Voilà les vraies questions qui doivent décider de cette campagne. Et il ne s'agit pas de questions religieuses, car la guerre, la famine, l'ignorance et le désespoir sortent du simple cadre de la religion.

Du fait que je suis catholique, et qu’aucun catholique n’a jamais été élu président, les vraies questions de cette campagne ont été négligées, peut-être même de façon délibérée, par certains milieux moins responsables que la présente assemblée. Ainsi, il semblerait qu’il me faille à nouveau expliquer non pas à quelle église j’appartiens, car cela est une question qui ne regarde que moi, mais bien en quelle Amérique je crois.

Je crois en une Amérique où la séparation de l’Église et de l’État est absolue, une Amérique où aucun prélat catholique ne saurait dicter au Président (fusse-t-il catholique) comment agir, et où aucun pasteur protestant ne saurait dire à ses paroissiens pour qui voter. Une Amérique où aucune église ou école religieuse ne saurait recevoir les deniers de l’État ou des faveurs d’ordre politique. Une Amérique où une personne peut exercer des fonctions officielles même si sa religion diffère de celle du président qui le nomme ou des suffrages qui l’élisent.

Je crois en une Amérique qui n’est officiellement ni catholique, ni protestante, ni juive ; une Amérique où aucun agent public ne saurait solliciter ni accepter de directives en matière de politique gouvernementale, qu’elles proviennent du Pape, de la Commission Nationale du Culte ou de toute autre organe ecclésiastique. Une Amérique où aucune organisation religieuse ne saurait imposer, directement ou indirectement, les vues de ses représentants au public ou à la population en général ; une Amérique où la liberté religieuse est une et indivisible, de sorte qu’une attaque contre une Église soit perçue comme une attaque contre toutes les Églises.

Même si, cette année, c’est un catholique qui est montré du doigt, en d'autres temps, ce fut, et pourrait être à nouveau, le tour d’un juif, d’un quaker, d’un unitarien ou d’un baptiste. Par exemple, ce fut le harcèlement des prédicateurs baptistes en Virginie qui permit de promulguer la loi de Jefferson sur la liberté religieuse. Aujourd'hui, je suis la victime désignée.
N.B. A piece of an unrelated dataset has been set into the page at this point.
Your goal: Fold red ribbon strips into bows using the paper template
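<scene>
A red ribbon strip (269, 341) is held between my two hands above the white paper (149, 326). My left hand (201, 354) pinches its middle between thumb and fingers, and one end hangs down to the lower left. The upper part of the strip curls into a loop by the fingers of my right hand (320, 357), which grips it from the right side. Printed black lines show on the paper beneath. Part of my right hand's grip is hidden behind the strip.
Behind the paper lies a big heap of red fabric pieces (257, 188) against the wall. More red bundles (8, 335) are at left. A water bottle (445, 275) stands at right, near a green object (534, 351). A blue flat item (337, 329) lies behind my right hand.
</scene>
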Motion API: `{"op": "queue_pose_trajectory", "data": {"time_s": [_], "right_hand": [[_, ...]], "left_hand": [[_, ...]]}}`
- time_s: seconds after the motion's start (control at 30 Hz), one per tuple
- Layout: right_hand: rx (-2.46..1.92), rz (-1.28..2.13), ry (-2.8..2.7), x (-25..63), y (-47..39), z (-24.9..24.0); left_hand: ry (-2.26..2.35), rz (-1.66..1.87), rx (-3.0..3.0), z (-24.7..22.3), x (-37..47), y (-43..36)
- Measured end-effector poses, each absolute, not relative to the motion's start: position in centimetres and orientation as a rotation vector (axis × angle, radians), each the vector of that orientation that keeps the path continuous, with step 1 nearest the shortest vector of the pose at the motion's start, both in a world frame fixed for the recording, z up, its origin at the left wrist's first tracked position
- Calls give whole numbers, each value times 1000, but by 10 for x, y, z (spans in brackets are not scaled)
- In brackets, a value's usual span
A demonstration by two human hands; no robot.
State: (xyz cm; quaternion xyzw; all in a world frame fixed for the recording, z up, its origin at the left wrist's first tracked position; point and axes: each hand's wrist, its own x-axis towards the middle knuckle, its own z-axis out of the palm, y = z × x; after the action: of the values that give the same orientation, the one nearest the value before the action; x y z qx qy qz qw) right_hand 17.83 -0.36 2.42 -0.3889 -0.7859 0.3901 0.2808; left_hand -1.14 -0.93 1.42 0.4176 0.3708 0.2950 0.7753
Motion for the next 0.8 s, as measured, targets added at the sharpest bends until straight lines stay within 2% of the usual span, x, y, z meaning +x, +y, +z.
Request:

Mais demain, ce peut être votre tour, jusqu'à ce que tout l’échafaudage de notre harmonieuse société s’effondre, à une heure où la nation court un grand péril.

Enfin, je crois en une Amérique où l'intolérance religieuse finira par disparaître, où tous les hommes et toutes les Églises sont traités sur un pied d’égalité, où chaque homme a le même droit d’appartenir ou non au culte de son choix, où il n'existe pas de vote catholique, de vote anti-catholique, de vote en bloc d’aucune sorte. Une Amérique où les catholiques, les protestants et les juifs, au niveau laïc comme au niveau pastoral, sauront ne pas succomber au mépris et à l’esprit de division qui ont si souvent terni leurs œuvres dans le passé, et sauront au lieu de cela, promouvoir l'idéal américain de fraternité.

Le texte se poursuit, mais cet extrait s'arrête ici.